Critique – Vernon Subutex – 1- Virginie Despentes
Vernon, la cinquantaine, a tout perdu. Obligé de fermer son magasin de disques, pour cause de victoire du téléchargement gratuit, il touche le RSA et est finalement expulsé de son appartement. Ce solitaire va alors squatter les appartements de ses anciens « amis » et connaissances avec, dans sa besace, un enregistrement de feu Alex Bleach, un rocker qui livre son testament autobiographique. Cette confession intéresse, plutôt pour des raisons pécuniaires que par envie de rendre hommage à ce « génie » de la musique, l’entourage de Vernon et d’Alex.
Fils rouges de ce récit contemporain, les deux hommes sont l’occasion de croiser des personnages qui résument si bien notre société : Xavier, le haineux d’extrême-droite, scénariste raté et jaloux du succès des autres ; La Hyène, qui fait et défait les réputations sur les réseaux sociaux ; Pamela, star du porno ; Daniel, le transsexuel ; Patrice, le gros beauf qui frappe sa femme…
Entre sexe et défonce, rien ne nous est épargné. Virginie Despentes ne peut pas s’en empêcher. Cela fait partie du deal. En revanche, elle devient touchante lorsqu’elle évoque cette génération perdue, dont elle fait partie, qui n’a plus d’illusion, qui a oublié la signification du mot « amitié » et qui, à l’heure de Facebook, censé nous rassembler dans une vaste communauté, est profondément seule.
En bref, « Vernon Subutex », c’est un peu « La comédie humaine » du début du XXIème siècle. Deux autres volumes vont suivre pour boucler la trilogie. J’ai hâte de lire la suite de cet excellent, captivant et fort bien écrit roman empreint d’une grande mélancolie.
EXTRAITS
- « Mais les gens de cette génération avaient été élevés au rythme de la Voix dans la Maison des secrets : un monde dans lequel le téléphone pouvait sonner à n’importe quel moment pour te donner l’ordre de virer la moitié de tes collègues. Éliminer son prochain est la règle d’or de jeux dont on les a gavés au biberon. » (p. 11).
- « La vie se joue souvent en deux manches : dans un premier temps, elle t’endort en te faisant croire que tu gères, et sur la deuxième partie, quand elle te voit détendu et désarmé, elle repasse les plats et te défonce. » (p . 13).
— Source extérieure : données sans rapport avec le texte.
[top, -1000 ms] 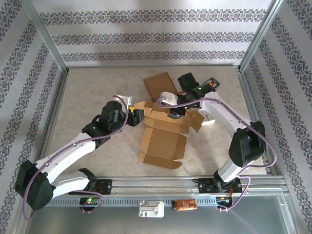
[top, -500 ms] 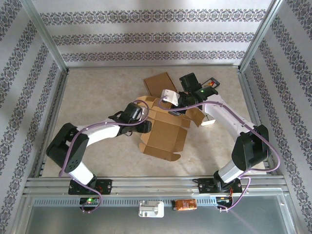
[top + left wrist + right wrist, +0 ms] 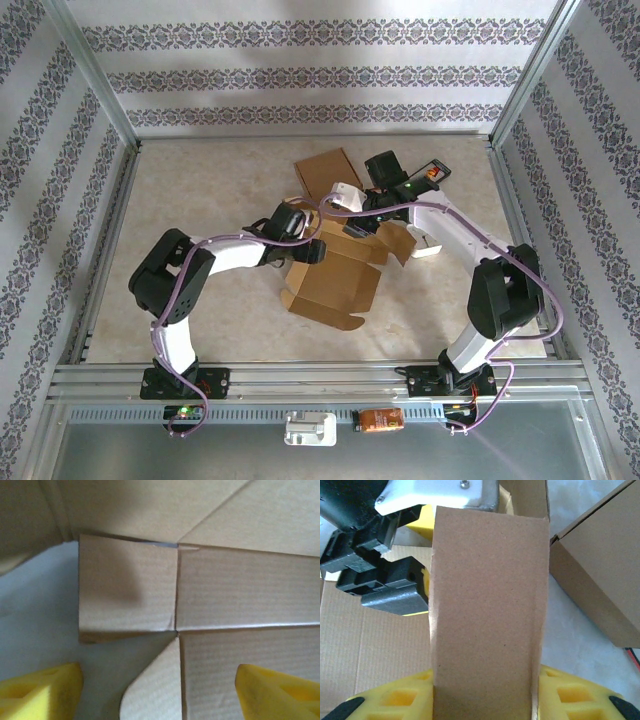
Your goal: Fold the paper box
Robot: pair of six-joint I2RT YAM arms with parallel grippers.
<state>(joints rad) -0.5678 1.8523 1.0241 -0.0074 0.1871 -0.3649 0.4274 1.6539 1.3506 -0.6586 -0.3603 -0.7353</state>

- « Les jeunes meufs la dépriment souvent, avec leur look de mormones ou leur voile à la con. Quand c’est pas la religion c’est la famille ou comment arriver vierge au mariage… le niveau zéro du romanesque. On dirait qu’elles vont consacrer leur vie à faire des ragoûts et des tartes aux pommes. » (p. 186).
- « C’est pas la chatte qui fait la meuf. » (p. 297).